◆ Task to complete
Output only the stretch of the listing that starts at the line containing "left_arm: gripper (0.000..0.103" and ends at the line containing "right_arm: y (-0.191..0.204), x", reproduced exactly with both ends.

BEGIN Provided records

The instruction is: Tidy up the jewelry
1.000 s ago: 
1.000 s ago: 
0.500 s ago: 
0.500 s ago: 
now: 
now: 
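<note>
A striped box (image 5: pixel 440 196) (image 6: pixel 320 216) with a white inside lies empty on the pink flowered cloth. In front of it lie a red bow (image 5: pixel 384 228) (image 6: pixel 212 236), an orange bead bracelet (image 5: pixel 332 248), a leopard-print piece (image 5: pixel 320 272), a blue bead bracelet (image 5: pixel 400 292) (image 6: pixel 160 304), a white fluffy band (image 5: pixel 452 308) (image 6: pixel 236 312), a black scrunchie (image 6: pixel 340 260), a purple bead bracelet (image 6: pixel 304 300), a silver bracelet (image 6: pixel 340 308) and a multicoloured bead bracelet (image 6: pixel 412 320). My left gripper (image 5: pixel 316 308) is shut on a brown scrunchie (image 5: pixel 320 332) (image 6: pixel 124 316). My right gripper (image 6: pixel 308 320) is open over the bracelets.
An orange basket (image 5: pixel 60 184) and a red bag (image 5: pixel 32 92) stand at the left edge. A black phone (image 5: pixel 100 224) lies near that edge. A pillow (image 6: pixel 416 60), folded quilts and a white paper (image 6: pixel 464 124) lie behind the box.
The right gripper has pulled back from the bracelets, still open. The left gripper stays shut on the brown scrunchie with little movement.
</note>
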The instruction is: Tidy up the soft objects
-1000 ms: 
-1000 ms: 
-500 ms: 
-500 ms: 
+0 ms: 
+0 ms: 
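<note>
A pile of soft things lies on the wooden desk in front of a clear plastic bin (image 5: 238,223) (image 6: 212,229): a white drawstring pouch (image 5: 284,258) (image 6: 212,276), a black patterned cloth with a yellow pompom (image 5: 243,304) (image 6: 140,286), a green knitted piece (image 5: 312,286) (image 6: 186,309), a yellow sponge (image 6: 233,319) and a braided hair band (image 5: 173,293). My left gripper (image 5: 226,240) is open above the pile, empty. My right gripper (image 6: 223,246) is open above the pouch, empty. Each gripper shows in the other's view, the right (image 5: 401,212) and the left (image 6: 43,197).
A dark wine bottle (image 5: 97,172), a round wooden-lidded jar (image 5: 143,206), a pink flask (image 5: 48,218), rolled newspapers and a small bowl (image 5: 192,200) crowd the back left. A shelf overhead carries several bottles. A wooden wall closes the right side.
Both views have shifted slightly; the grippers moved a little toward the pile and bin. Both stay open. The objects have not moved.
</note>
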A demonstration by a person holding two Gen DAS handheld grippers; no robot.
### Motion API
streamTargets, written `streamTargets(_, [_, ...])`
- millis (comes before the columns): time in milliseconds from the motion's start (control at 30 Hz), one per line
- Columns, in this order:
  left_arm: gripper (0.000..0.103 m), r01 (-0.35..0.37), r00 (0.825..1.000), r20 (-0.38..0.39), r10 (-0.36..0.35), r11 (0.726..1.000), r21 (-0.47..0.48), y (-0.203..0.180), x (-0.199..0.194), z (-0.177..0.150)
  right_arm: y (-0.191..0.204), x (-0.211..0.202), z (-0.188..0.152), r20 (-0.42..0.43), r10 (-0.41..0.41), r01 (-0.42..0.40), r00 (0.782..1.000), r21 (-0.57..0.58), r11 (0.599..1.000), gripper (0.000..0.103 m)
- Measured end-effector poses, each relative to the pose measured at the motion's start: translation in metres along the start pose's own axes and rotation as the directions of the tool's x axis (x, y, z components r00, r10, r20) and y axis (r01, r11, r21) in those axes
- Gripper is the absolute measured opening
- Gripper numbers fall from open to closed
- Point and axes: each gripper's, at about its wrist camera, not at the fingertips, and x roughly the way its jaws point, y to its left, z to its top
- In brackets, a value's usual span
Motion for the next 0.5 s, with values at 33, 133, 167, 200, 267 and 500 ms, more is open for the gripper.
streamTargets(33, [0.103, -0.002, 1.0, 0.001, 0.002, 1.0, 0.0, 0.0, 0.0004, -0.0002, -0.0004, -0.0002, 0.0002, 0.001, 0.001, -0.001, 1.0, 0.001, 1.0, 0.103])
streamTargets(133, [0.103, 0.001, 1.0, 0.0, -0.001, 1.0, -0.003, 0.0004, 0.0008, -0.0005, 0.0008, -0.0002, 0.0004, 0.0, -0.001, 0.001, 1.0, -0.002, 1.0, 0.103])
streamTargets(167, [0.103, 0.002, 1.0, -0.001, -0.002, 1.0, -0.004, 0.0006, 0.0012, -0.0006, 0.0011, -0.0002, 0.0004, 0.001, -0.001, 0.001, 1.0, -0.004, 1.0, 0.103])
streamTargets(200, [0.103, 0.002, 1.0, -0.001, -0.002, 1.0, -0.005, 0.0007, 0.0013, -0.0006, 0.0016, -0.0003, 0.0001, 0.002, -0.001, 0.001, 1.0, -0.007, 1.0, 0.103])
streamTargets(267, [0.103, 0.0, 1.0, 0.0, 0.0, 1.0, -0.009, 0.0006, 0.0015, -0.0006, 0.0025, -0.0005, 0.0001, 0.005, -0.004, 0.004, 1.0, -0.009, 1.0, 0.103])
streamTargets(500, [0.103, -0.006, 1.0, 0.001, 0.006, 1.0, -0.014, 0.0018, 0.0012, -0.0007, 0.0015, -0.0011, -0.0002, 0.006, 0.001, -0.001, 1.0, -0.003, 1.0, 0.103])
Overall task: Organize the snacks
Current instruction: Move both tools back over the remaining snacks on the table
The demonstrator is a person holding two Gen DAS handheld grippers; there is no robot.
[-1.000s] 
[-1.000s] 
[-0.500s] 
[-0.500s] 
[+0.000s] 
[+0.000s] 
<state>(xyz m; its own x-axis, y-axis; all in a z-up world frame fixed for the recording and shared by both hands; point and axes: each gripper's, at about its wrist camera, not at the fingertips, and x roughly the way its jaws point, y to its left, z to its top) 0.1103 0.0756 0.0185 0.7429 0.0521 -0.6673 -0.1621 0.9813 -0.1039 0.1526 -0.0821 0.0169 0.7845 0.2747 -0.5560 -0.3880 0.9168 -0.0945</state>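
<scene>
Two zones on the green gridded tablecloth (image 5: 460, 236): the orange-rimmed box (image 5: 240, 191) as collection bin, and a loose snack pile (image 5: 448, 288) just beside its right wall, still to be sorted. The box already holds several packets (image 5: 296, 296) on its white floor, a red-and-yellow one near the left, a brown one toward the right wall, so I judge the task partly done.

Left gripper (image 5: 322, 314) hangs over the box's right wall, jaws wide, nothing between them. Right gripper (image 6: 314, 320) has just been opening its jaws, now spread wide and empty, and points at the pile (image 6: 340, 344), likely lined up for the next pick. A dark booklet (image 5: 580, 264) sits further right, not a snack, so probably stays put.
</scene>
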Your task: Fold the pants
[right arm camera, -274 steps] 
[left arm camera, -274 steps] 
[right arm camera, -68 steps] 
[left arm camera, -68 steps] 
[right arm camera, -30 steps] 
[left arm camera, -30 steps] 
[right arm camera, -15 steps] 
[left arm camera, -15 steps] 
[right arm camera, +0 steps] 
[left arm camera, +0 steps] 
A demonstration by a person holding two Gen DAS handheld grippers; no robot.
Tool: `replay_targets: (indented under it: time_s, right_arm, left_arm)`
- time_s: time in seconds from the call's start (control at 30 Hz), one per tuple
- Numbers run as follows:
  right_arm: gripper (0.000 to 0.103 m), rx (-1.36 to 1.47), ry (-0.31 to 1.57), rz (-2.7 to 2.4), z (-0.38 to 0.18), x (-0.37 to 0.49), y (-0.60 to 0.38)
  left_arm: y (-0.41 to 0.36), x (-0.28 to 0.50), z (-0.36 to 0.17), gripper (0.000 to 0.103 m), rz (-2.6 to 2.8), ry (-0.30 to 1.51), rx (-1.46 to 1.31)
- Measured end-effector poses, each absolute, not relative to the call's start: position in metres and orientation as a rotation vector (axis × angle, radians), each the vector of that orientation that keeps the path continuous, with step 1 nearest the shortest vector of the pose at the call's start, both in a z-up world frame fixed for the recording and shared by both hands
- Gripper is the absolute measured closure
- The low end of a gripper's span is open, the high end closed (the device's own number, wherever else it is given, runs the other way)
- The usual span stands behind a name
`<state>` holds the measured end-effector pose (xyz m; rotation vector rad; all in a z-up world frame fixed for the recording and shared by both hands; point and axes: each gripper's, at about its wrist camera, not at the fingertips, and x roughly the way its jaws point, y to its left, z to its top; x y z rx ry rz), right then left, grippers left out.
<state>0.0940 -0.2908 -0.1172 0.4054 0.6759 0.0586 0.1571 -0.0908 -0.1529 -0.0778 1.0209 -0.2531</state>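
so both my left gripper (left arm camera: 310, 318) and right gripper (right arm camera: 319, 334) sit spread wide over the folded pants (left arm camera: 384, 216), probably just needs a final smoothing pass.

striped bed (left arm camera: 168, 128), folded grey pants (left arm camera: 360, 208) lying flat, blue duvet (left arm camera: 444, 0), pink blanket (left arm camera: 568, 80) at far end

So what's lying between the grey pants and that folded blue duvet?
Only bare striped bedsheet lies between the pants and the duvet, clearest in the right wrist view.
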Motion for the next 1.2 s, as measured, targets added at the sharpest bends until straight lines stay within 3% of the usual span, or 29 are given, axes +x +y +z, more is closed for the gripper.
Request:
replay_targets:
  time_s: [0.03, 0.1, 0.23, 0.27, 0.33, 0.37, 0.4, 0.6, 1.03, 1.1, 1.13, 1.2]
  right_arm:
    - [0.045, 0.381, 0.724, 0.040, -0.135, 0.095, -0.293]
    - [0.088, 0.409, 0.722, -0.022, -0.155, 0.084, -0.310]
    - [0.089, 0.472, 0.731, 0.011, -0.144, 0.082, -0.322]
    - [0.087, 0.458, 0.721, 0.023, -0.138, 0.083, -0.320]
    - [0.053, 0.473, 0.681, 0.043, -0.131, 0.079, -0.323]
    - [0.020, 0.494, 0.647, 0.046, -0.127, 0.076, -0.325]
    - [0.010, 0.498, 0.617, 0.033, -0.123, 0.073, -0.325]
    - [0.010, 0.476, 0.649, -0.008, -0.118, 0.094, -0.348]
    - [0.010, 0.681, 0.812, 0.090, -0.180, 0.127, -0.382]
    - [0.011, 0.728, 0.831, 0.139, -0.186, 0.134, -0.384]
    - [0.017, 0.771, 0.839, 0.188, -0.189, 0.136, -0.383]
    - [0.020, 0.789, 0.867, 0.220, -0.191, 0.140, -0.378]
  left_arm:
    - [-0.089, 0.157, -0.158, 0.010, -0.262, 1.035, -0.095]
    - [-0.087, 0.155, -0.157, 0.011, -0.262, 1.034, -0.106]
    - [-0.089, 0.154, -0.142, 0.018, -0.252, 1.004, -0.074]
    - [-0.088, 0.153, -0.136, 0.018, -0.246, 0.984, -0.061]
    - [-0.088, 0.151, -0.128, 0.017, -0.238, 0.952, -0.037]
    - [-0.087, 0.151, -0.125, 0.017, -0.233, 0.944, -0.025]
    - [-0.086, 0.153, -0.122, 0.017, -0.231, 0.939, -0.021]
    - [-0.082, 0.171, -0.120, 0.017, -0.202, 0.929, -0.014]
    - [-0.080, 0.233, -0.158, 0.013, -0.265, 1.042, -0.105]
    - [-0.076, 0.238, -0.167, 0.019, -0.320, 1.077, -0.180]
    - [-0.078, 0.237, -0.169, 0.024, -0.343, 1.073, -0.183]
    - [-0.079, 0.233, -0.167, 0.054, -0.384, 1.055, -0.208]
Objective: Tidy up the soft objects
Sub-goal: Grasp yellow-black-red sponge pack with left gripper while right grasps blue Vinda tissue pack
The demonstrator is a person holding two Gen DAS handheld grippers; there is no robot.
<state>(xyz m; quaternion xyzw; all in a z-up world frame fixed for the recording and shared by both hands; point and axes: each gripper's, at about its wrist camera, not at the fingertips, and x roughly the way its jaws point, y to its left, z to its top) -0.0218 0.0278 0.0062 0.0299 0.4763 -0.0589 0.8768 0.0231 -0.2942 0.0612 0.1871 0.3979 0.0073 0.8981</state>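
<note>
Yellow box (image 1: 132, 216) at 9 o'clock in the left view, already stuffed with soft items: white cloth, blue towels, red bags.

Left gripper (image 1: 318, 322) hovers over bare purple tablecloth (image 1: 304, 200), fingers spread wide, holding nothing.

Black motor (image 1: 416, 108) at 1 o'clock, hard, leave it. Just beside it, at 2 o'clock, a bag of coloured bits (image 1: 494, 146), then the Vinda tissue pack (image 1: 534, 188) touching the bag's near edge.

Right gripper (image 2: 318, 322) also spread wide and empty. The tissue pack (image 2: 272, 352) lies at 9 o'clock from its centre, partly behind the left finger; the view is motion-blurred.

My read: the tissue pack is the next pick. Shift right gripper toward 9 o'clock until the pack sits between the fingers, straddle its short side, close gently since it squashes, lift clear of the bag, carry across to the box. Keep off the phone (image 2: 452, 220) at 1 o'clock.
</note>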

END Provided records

◆ Answer section
  left_arm: gripper (0.000..0.103 m), r01 (-0.35..0.37), r00 (0.825..1.000), r20 (-0.38..0.39), r10 (-0.36..0.35), r11 (0.726..1.000), r21 (-0.47..0.48), y (-0.203..0.180), x (-0.199..0.194), z (-0.177..0.150)
  right_arm: y (-0.191..0.204), x (-0.211..0.202), z (-0.188..0.152), r20 (-0.42..0.43), r10 (-0.41..0.41), r01 (-0.42..0.40), r00 (0.782..1.000), r21 (-0.57..0.58), r11 (0.599..1.000), gripper (0.000..0.103 m)

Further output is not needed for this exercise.